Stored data
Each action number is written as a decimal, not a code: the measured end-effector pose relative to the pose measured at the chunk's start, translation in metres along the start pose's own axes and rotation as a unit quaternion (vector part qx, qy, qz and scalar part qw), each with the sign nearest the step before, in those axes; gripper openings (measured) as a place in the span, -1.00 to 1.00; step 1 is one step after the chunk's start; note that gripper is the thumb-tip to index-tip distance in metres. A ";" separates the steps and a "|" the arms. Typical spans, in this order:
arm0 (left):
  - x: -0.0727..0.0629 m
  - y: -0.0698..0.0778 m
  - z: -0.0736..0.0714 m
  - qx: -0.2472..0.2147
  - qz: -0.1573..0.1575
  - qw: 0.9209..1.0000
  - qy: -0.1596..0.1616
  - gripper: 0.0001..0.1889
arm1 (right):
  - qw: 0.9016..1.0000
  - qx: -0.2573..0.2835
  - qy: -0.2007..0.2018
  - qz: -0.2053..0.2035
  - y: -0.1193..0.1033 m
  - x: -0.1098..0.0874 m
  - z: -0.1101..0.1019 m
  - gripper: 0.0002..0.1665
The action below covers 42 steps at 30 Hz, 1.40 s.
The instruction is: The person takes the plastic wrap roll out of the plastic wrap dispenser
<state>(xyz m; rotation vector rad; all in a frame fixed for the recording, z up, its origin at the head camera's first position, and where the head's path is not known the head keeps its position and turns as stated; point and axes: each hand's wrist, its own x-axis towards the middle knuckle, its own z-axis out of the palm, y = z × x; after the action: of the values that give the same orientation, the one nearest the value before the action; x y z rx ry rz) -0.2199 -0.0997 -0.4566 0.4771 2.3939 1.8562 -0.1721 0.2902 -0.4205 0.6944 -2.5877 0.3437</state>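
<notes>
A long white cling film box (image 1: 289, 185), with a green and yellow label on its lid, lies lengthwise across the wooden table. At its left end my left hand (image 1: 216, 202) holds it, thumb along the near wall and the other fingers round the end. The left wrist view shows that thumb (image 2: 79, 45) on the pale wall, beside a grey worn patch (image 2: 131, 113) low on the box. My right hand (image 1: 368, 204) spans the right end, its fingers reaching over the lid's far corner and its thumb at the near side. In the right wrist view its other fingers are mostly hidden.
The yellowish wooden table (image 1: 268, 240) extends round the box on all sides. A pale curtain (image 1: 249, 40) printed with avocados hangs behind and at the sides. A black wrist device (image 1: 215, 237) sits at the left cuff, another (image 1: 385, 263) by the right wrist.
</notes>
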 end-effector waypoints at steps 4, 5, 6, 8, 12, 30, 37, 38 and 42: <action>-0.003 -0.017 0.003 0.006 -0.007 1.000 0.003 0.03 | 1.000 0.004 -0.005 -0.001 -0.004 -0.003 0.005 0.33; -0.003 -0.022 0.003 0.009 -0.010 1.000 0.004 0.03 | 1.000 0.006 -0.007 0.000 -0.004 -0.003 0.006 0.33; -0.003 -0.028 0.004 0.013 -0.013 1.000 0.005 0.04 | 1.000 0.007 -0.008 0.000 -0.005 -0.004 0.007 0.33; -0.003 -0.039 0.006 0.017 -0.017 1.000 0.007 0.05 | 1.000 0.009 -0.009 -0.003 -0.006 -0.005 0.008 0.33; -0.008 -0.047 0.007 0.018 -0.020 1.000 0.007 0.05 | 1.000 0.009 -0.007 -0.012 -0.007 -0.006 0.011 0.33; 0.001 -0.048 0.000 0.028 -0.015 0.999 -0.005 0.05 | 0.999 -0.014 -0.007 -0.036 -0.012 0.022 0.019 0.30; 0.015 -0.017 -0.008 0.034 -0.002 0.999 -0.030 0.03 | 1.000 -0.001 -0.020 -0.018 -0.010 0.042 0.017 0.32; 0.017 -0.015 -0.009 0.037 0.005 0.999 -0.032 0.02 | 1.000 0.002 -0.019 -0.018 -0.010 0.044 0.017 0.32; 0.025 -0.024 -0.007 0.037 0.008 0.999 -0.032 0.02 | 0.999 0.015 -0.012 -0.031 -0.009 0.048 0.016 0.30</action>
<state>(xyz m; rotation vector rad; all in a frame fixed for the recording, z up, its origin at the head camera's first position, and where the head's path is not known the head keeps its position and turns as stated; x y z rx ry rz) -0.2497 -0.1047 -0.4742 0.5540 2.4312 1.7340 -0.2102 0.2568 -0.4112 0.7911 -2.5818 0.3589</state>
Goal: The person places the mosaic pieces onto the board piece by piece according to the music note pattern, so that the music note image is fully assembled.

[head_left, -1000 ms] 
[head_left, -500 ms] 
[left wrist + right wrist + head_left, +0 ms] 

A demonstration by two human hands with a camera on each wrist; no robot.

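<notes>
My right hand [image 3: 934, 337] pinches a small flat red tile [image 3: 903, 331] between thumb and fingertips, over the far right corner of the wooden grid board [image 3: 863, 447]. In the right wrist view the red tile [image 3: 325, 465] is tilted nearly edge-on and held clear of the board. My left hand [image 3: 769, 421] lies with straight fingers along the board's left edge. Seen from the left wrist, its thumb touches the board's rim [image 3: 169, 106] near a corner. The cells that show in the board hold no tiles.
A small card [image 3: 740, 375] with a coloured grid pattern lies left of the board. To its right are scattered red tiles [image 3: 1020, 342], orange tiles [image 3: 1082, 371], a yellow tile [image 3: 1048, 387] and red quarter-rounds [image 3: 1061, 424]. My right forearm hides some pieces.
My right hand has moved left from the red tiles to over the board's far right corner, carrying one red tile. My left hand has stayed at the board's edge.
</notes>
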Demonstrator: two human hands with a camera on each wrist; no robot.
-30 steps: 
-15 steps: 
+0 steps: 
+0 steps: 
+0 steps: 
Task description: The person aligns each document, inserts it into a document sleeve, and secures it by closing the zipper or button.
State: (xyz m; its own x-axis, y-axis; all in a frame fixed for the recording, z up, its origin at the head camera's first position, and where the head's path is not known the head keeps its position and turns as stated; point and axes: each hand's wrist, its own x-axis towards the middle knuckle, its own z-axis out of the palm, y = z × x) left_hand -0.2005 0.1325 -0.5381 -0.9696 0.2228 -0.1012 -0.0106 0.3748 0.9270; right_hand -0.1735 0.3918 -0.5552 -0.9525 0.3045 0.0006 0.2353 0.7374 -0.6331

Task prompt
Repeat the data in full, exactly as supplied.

Answer section
Each action number is written as a decimal, not a code: the measured end-effector pose relative to the pose measured at the chunk's start, translation in metres along the start pose's own axes and rotation as a unit quaternion (vector part qx, qy, qz and scalar part qw), each with the sign nearest the step before, in those axes; gripper openings (measured) as a place in the span, -1.00 to 1.00; step 1 is one step after the chunk's start; note that gripper is the thumb-tip to index-tip distance in metres. A ";" separates the steps and a "|" the arms. Typical spans, in this order:
arm0 (left):
  - x: -0.0727..0.0629 m
  - y: -0.0698..0.0778 m
  - z: -0.0736..0.0714 m
  - qx: -0.2472..0.2147
  - qz: -0.1573..0.1575
  - qw: 0.9209..1.0000
  - qy: -0.1596..0.1616
  - gripper: 0.0001..0.1889
arm1 (right):
  - qw: 0.9016..1.0000
  - qx: -0.2573..0.2835
  - qy: -0.2007..0.2018
  - qz: -0.2053..0.2035
  - y: -0.1193..0.1033 m
  - x: -0.1098..0.0874 m
  - z: -0.1101..0.1019 m
  - gripper: 0.0002..0.1665
The action below covers 42 steps at 30 Hz, 1.40 s.
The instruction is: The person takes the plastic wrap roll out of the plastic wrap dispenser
<state>(xyz m; rotation vector rad; all in a frame fixed for the recording, z up, its origin at the head camera's first position, and where the head's path is not known the head keeps its position and turns as stated; point and axes: each hand's wrist, its own x-axis towards the middle knuckle, its own z-axis out of the palm, y = z × x; after the action: of the values that give the same orientation, the one nearest the value before the action; x y z rx ry rz) -0.2199 -0.0997 -0.4566 0.4771 2.3939 1.8562 -0.1721 0.2902 -0.4205 0.6944 -2.5877 0.3437</state>
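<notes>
A long white cling film box (image 1: 289, 185), with a green and yellow label on its lid, lies lengthwise across the wooden table. At its left end my left hand (image 1: 216, 202) holds it, thumb along the near wall and the other fingers round the end. The left wrist view shows that thumb (image 2: 79, 45) on the pale wall, beside a grey worn patch (image 2: 131, 113) low on the box. My right hand (image 1: 368, 204) spans the right end, its fingers reaching over the lid's far corner and its thumb at the near side. In the right wrist view its other fingers are mostly hidden.
The yellowish wooden table (image 1: 268, 240) extends round the box on all sides. A pale curtain (image 1: 249, 40) printed with avocados hangs behind and at the sides. A black wrist device (image 1: 215, 237) sits at the left cuff, another (image 1: 385, 263) by the right wrist.
</notes>
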 end-effector waypoints at steps 4, 5, 6, 8, 12, 30, 37, 38 and 42: <action>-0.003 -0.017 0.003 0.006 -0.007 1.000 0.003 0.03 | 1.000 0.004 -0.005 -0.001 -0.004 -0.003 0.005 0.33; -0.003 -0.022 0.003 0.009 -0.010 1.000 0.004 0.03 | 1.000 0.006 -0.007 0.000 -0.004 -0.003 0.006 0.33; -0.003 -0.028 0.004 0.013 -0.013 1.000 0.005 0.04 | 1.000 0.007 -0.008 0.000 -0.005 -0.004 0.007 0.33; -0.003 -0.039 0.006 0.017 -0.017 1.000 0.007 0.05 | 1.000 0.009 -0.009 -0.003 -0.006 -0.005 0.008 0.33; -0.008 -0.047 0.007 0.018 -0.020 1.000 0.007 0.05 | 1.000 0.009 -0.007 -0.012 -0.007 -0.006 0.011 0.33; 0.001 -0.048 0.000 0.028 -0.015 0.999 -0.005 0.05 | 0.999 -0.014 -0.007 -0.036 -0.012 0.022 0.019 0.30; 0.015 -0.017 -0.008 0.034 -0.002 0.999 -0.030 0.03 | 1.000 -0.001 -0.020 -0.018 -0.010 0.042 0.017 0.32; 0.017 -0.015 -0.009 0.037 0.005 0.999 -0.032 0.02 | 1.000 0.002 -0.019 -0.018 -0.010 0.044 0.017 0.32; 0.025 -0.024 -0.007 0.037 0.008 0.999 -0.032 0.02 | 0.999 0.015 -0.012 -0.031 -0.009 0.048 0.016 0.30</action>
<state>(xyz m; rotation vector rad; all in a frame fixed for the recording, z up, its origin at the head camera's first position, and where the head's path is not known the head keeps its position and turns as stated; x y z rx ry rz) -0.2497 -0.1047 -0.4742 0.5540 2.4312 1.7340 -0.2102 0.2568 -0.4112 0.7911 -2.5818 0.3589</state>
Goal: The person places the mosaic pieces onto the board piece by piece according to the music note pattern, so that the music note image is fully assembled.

[head_left, -1000 ms] 
[head_left, -500 ms] 
[left wrist + right wrist + head_left, +0 ms] 

A demonstration by two human hands with a camera on each wrist; no robot.

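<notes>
My right hand [image 3: 934, 337] pinches a small flat red tile [image 3: 903, 331] between thumb and fingertips, over the far right corner of the wooden grid board [image 3: 863, 447]. In the right wrist view the red tile [image 3: 325, 465] is tilted nearly edge-on and held clear of the board. My left hand [image 3: 769, 421] lies with straight fingers along the board's left edge. Seen from the left wrist, its thumb touches the board's rim [image 3: 169, 106] near a corner. The cells that show in the board hold no tiles.
A small card [image 3: 740, 375] with a coloured grid pattern lies left of the board. To its right are scattered red tiles [image 3: 1020, 342], orange tiles [image 3: 1082, 371], a yellow tile [image 3: 1048, 387] and red quarter-rounds [image 3: 1061, 424]. My right forearm hides some pieces.
My right hand has moved left from the red tiles to over the board's far right corner, carrying one red tile. My left hand has stayed at the board's edge.
</notes>
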Demonstrator: two human hands with a camera on each wrist; no robot.
-30 steps: 
-15 steps: 
+0 steps: 
+0 steps: 
+0 steps: 
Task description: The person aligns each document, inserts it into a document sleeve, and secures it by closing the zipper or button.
State: (xyz m; its own x-axis, y-axis; all in a frame fixed for the recording, z up, its origin at the head camera's first position, and where the head's path is not known the head keeps its position and turns as stated; point and axes: each hand's wrist, its own x-axis towards the middle knuckle, its own z-axis out of the palm, y = z × x) left_hand -0.2005 0.1325 -0.5381 -0.9696 0.2228 -0.1012 -0.0106 0.3748 0.9270; right_hand -0.1735 0.3918 -0.5552 -0.9525 0.3045 0.0006 0.2353 0.7374 -0.6331

No additional output is expected.